• WHAT NEEDS TO BE DONE: Count how many lines below include the word "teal". Answer with a number only.
--- START ---
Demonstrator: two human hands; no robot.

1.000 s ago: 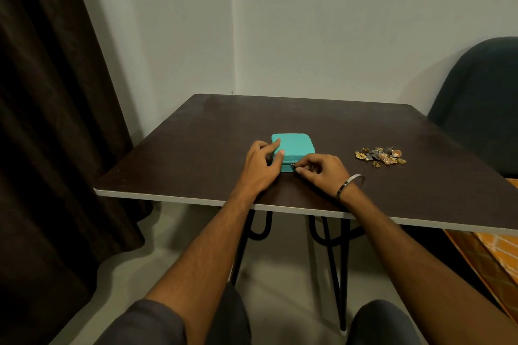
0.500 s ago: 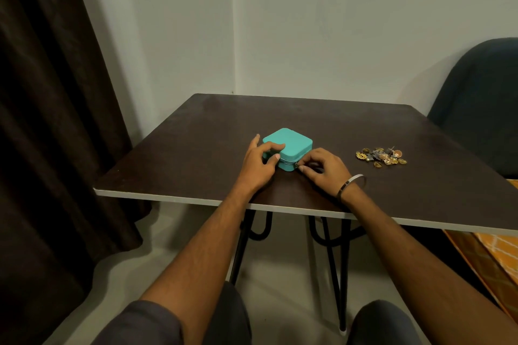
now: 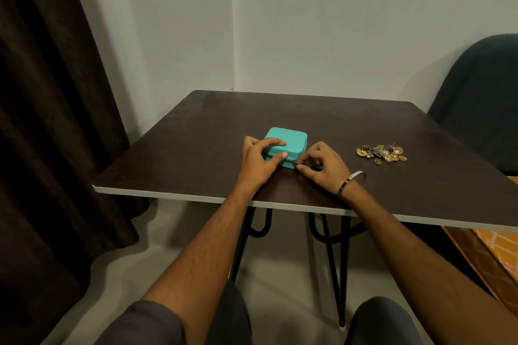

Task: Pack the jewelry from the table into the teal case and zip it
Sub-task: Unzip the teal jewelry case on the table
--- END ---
• EXERCISE ANSWER: 2